> _YOUR GOAL_
For each line below that contains the string "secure", copy that line.

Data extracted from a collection
====
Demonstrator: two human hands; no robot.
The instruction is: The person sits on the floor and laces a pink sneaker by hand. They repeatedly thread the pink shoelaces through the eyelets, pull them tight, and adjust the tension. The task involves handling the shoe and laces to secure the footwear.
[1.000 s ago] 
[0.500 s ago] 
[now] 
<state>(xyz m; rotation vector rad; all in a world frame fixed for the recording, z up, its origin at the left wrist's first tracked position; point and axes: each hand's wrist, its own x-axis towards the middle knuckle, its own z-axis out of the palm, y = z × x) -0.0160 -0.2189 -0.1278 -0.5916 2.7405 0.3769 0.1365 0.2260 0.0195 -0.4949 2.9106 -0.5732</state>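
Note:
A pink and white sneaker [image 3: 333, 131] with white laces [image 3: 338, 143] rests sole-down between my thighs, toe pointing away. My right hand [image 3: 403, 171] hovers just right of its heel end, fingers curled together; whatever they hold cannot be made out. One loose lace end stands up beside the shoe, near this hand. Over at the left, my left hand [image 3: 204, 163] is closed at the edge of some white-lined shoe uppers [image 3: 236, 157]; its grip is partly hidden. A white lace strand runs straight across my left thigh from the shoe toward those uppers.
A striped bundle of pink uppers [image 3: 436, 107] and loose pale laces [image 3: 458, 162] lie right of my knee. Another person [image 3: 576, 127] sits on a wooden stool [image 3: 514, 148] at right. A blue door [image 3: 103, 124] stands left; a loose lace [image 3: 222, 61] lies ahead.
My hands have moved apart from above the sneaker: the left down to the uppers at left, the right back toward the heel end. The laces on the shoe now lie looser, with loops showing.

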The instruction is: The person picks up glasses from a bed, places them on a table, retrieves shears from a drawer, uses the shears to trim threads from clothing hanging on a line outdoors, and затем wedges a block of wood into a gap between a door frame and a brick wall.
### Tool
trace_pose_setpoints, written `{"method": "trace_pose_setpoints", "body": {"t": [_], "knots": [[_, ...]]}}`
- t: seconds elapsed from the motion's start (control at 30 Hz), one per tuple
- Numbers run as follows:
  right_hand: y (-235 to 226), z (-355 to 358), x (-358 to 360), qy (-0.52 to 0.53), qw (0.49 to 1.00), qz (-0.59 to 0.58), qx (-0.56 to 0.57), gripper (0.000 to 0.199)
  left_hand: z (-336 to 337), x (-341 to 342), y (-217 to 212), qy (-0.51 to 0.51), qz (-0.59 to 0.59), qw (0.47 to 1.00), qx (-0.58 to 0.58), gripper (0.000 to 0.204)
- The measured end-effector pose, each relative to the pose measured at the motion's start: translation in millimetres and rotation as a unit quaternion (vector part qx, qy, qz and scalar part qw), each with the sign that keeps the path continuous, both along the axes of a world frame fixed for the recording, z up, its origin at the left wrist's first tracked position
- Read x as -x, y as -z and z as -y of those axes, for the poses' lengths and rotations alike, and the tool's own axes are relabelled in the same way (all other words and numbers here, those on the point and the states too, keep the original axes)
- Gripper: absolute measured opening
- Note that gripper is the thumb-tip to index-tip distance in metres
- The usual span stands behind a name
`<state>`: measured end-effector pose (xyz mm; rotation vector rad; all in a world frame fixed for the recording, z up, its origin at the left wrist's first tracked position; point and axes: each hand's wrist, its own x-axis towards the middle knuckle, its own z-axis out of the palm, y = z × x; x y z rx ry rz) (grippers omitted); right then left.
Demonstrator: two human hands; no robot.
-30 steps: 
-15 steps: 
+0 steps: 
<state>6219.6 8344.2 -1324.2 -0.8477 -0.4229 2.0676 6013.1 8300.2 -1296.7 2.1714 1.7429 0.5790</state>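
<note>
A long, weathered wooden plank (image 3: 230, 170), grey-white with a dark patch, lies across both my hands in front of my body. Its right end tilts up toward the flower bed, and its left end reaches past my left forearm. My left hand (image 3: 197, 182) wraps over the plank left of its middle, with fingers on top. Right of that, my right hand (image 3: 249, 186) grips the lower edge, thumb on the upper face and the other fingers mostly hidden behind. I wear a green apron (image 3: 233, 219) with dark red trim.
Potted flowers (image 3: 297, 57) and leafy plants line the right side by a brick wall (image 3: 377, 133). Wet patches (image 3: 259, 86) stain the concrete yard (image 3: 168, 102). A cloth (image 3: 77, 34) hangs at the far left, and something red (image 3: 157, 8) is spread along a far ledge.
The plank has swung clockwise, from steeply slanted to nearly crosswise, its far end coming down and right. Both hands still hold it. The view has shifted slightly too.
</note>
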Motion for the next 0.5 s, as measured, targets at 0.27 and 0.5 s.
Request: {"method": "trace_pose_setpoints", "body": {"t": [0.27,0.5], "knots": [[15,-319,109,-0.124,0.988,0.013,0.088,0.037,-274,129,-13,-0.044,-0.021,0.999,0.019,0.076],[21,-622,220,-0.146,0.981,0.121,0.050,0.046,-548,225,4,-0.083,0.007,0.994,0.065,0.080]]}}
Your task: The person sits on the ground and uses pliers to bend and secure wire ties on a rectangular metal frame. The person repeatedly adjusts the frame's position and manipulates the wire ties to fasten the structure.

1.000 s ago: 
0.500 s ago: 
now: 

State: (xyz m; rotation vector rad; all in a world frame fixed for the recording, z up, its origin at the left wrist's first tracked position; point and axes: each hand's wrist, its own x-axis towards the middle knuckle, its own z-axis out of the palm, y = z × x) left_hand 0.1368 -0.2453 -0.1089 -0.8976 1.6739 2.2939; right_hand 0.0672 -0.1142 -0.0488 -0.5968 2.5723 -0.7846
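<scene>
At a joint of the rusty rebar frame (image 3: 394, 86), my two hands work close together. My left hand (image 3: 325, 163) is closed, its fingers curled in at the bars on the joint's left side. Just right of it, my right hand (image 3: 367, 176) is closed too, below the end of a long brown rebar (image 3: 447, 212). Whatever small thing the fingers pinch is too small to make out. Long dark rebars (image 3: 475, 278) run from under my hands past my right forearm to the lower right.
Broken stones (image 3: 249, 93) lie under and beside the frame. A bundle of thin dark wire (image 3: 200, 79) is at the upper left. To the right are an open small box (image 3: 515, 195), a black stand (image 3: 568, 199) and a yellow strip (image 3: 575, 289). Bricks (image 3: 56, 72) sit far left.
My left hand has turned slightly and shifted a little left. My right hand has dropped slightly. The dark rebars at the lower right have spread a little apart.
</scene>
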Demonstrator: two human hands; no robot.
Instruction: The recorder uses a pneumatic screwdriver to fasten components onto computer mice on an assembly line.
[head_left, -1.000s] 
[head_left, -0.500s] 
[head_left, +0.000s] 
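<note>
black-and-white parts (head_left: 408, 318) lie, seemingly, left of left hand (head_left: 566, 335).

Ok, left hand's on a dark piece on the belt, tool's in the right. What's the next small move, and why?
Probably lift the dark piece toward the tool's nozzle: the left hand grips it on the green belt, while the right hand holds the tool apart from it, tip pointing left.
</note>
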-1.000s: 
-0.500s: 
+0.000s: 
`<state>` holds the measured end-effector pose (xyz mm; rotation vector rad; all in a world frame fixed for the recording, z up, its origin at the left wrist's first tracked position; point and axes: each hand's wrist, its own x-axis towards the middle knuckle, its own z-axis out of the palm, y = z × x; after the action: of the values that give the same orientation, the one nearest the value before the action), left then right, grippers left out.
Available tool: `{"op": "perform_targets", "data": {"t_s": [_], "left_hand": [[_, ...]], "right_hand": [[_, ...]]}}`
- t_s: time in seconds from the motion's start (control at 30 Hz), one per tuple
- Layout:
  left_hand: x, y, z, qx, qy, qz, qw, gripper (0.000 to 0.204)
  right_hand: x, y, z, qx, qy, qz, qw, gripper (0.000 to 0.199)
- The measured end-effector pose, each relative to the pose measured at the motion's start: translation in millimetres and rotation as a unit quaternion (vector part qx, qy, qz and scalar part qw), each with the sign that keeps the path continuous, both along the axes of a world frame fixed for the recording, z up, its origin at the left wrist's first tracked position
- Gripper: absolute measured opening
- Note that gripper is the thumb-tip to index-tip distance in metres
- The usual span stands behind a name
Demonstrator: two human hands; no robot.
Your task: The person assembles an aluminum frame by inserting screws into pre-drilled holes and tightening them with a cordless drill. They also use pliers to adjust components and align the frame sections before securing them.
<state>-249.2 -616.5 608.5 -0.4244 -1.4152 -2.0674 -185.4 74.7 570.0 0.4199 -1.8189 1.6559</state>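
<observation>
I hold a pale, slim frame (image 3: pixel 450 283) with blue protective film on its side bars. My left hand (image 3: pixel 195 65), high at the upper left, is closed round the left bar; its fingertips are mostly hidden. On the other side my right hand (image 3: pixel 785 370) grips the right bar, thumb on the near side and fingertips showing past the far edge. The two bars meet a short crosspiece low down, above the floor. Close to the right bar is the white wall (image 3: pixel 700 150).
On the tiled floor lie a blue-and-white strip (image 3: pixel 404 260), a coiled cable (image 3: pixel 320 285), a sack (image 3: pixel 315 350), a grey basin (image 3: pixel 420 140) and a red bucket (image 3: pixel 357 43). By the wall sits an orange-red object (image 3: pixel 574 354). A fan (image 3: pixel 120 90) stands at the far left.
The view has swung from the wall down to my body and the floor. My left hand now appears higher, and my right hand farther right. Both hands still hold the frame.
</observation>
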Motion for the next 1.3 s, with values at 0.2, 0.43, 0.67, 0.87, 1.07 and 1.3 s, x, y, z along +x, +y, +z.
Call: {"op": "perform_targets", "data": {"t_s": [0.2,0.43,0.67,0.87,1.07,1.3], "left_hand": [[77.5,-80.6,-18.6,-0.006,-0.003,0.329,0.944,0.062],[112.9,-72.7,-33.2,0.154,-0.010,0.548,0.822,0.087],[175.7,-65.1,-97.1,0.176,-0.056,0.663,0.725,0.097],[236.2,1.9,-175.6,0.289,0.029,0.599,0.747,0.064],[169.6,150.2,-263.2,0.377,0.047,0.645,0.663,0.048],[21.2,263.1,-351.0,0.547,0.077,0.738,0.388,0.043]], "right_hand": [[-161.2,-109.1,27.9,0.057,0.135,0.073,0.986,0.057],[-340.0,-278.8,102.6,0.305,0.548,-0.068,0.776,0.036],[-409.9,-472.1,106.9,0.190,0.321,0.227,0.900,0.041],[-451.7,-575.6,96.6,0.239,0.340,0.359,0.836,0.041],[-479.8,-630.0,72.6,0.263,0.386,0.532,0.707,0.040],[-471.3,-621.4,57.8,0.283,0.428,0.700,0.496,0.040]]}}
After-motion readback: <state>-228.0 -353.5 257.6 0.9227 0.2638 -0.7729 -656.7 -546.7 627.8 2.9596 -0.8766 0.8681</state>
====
> _RESULT OF THE EXERCISE_
The instruction is: The person sits on the floor and laces a pink sneaker by hand. They repeatedly thread the pink shoelaces through the eyelets, pull them tight, and adjust the tension. The task involves handling the shoe and laces to secure the footwear.
Your task: The person sits on the ground and uses pliers to bend and secure wire ties on a rectangular metal frame. The person repeatedly adjusts the frame's position and manipulates the wire ties to fasten the structure.

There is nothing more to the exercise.